Task requirements:
Take the material below and output exactly the run of lines from the one containing "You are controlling" down to the one containing "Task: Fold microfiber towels", with both included.

Data section:
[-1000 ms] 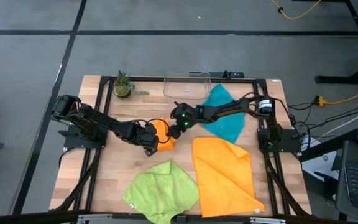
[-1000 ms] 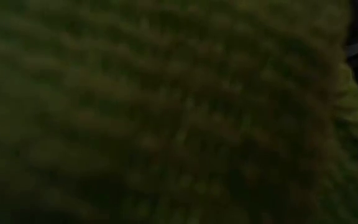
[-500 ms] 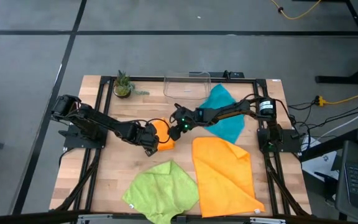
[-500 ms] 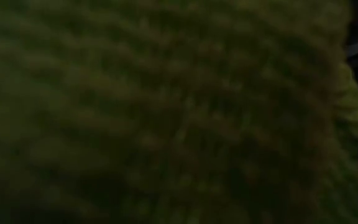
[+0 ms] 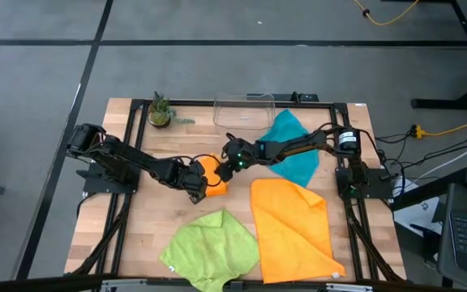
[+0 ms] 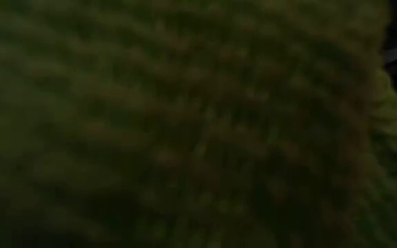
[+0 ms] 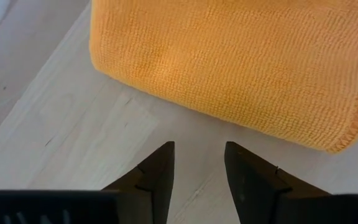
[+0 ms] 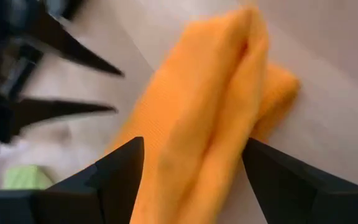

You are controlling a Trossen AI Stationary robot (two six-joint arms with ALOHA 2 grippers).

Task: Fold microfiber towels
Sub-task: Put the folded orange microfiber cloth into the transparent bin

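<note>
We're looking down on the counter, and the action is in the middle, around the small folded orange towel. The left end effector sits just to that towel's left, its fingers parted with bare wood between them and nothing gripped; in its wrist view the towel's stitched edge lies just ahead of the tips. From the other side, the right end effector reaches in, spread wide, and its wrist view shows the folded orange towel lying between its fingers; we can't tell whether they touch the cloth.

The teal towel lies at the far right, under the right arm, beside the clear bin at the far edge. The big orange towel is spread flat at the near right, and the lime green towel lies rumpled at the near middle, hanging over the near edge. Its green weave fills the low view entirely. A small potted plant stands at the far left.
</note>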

Task result:
You are controlling a Trossen AI Stationary robot (two six-joint arms with ALOHA 2 grippers).

Task: Fold microfiber towels

What was requested is fully covered by this answer.